§ **Task to complete**: In the listing below, find the line with "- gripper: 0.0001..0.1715" and the line with "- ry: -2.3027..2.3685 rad". Repeat those two lines and all lines between them exactly.

= = = =

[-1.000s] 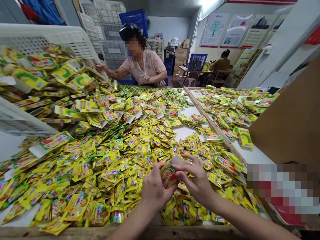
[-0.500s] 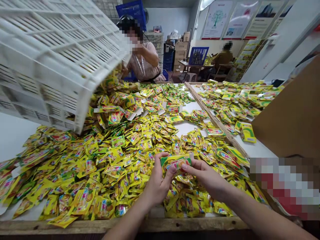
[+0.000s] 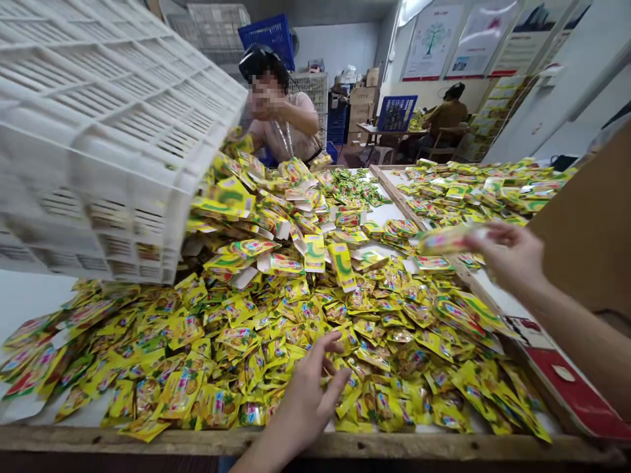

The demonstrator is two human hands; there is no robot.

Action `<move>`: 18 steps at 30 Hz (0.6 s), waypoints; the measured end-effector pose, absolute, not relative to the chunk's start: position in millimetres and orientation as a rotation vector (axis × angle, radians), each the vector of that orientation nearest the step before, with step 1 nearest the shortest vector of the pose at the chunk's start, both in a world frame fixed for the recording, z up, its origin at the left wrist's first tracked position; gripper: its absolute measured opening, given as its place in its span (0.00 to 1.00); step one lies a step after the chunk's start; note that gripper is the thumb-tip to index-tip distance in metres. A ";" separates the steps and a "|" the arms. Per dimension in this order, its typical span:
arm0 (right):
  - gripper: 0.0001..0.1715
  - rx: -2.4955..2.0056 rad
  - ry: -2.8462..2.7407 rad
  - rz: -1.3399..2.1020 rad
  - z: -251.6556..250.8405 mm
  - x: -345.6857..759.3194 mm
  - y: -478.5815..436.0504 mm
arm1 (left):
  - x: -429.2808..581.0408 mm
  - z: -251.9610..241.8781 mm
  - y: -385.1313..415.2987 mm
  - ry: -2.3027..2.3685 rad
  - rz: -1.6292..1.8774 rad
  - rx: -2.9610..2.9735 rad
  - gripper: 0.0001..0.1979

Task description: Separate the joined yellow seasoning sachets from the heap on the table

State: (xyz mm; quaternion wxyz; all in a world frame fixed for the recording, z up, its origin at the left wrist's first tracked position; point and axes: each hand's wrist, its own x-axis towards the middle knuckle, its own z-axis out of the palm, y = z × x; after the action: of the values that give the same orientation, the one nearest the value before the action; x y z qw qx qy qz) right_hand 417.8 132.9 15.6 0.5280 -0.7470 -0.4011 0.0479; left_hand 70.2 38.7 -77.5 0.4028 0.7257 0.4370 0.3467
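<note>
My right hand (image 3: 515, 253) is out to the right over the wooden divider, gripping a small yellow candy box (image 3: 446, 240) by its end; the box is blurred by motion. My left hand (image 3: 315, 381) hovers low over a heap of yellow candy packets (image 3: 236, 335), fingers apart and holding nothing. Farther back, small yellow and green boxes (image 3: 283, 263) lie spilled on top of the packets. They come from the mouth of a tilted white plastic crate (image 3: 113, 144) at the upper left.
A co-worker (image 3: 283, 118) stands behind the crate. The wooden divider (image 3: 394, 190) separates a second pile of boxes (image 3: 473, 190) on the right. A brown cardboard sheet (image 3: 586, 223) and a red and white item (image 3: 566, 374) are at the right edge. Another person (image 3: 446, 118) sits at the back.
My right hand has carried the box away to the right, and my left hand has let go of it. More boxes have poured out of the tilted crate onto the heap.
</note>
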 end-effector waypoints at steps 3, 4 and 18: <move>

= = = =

§ **Your response**:
  - gripper: 0.0001..0.1715
  - rx: -2.4955..2.0056 rad
  - ry: -2.8462..2.7407 rad
  - rz: -1.3399..2.1020 rad
  - z: -251.6556..250.8405 mm
  - x: -345.6857..759.3194 mm
  - y: -478.5815..436.0504 mm
arm1 (left):
  - x: -429.2808..581.0408 mm
  - z: -251.9610..241.8781 mm
  - y: -385.1313..415.2987 mm
  - ry: -2.3027..2.3685 rad

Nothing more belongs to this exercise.